Microservices want to use monitoring tracking, as long as the corresponding agent can be added.

other

Sampling rate

Skywalking Agent adjusts the sampling rate to reduce data upload

Set the number of samples within 3 seconds by agent.sample_N_per_3_secs. Generally 500~2000 is the appropriate value. The default is -1 full sampling. After the agent sampling rate is set, if sampling is carried out in the upstream of the call chain, the downstream will ignore the sampling rate for forced sampling to ensure the integrity of the Trace call chain

performance

Performance wastage control Because you are operating in a production environment and cannot seriously impact existing code, you need to control performance wastage.

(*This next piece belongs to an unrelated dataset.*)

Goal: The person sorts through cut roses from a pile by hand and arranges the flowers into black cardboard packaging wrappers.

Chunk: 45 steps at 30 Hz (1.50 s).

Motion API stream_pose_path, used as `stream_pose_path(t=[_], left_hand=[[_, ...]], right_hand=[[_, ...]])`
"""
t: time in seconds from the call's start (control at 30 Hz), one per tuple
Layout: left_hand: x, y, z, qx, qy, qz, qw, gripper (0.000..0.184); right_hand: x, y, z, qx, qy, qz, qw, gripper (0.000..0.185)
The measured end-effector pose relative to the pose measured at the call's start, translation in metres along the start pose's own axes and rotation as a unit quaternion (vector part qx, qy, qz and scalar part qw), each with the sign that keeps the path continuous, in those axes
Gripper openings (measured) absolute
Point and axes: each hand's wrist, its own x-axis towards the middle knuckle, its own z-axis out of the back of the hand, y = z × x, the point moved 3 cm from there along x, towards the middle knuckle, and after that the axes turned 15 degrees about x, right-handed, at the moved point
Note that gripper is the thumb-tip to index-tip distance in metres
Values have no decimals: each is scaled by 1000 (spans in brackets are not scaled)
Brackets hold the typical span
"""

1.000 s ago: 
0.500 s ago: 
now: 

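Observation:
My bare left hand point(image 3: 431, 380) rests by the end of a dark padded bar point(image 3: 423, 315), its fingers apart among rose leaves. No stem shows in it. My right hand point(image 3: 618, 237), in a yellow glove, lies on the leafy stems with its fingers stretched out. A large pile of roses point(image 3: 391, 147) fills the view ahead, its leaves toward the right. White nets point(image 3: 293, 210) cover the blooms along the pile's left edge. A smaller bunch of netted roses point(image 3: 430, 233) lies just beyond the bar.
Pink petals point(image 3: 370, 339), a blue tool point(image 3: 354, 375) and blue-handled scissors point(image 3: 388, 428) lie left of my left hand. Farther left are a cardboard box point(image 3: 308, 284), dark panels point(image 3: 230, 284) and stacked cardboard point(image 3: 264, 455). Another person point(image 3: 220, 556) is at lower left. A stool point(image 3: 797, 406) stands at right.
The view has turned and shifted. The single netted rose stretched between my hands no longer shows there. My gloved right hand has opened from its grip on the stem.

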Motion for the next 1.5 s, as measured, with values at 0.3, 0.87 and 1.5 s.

  • Skywalking’s performance profiling requires no burying points, and thus no additional log printing overhead, compared to writing log printing invassively.
  • Send logs asynchronously in batches.

conclusion

This article provides a brief overview of Skywalking architecture and design. In general, Skywalking has a simple architecture, is easy to use using non-intrusive bytecode enhancement technology, and has strong scalability, which provides great convenience for Java program distributed monitoring scheme.